Troubleshoot this disease by trying the following;

  • Keep the soil more alkaline than acidic where you are growing Brassica vegetables. You can add lime to the soil to turn it clubroot-unfriendly.
  • Improve the drainage of your soil- add organic matter like manure or bulky compost when the plot is vacant which opens the soil improving air circulation around the roots and general drainage.
  • Keep the area well-weeded.

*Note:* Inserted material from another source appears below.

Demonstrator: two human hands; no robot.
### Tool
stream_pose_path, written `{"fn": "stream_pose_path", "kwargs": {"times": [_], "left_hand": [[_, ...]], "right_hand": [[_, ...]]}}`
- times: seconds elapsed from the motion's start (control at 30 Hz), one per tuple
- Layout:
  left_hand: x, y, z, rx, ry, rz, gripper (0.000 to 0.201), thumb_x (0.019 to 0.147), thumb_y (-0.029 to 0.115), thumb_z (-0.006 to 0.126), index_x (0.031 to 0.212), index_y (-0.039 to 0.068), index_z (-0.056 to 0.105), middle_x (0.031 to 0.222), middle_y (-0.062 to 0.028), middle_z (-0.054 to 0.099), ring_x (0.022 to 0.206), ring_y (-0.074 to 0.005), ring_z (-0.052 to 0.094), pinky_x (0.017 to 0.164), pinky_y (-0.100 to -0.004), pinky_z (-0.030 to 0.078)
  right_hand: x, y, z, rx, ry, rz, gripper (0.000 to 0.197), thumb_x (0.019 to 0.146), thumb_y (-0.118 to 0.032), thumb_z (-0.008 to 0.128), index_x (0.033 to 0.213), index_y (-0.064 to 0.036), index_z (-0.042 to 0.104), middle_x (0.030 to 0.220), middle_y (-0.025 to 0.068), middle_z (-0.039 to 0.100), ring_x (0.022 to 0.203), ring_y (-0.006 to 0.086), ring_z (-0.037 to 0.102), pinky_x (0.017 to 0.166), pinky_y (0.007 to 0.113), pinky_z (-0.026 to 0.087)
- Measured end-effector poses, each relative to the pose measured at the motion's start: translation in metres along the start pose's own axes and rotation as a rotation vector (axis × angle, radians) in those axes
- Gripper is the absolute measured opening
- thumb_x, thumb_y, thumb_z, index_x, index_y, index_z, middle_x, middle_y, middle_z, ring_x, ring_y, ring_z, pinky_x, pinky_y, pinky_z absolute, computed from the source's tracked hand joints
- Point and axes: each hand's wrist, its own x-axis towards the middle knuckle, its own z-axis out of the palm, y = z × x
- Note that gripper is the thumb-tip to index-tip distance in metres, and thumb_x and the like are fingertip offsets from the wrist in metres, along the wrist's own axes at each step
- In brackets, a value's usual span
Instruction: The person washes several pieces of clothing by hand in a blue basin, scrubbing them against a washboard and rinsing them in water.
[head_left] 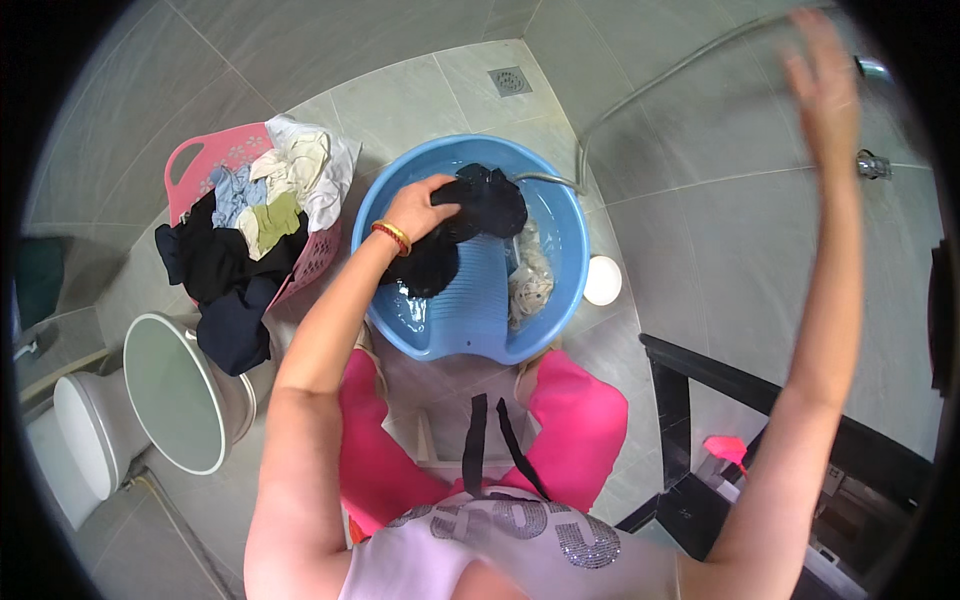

Clubroot co-exists in Brassica-related weeds like shepherd’s purse, so keep this annual weed hoed off when you first see it.
  • Choose clubroot-resistant varieties like cabbage ‘Kilaxy’, cauliflower ‘Clapton’, Brussels sprout ‘Crispus’, Cabbage Lodero’. 




Harrogate Autumn Show – the highlight from 16-18 September

James and the team had a great time at the Harrogate show in September.  We loaded our cart with lots of autumn planting onion, shallots and garlic.  Plus a big pile of our new catalogue and went along to the show. 

It was great to be with the National Vegetable society and their very impressive selection vegetable competition, it always amazes me of the quality of the vegetables they exhibit.

For James it was just lovely to meet so many of customers and a few new ones.  We love to hear from our customers as it’s the best way for us to deliver exactly what you need.  Plus a great opportunity to find out how your seasons been and the challenges and the successes you have had.


Malvern Autumn Show and Tomato Montello Competition – the highlights from 24 - 25 September

You may remember that last September we launched Tomato Montello into our catalogues at the bargain price of 50p plus the opportunity to bring yours along to Malvern show and exhibit them with the National Vegetable Society. 

It seems like you all had lots of fun trying Montello and seem to love it as much as we do.  You all seems to be amazed by the amount of fruit and the great taste.  We were very impressed with the 42 entries and was one of the biggest classes in the show.  Congratulations to Simon Smith who won first prize and took home £250!

We were lucky enough to take John Burrows the breeder of Montello who kindly brought along to the show some plants and fruits to taste.  By the end of the show there were lots more people wanting to give Montello a try next year.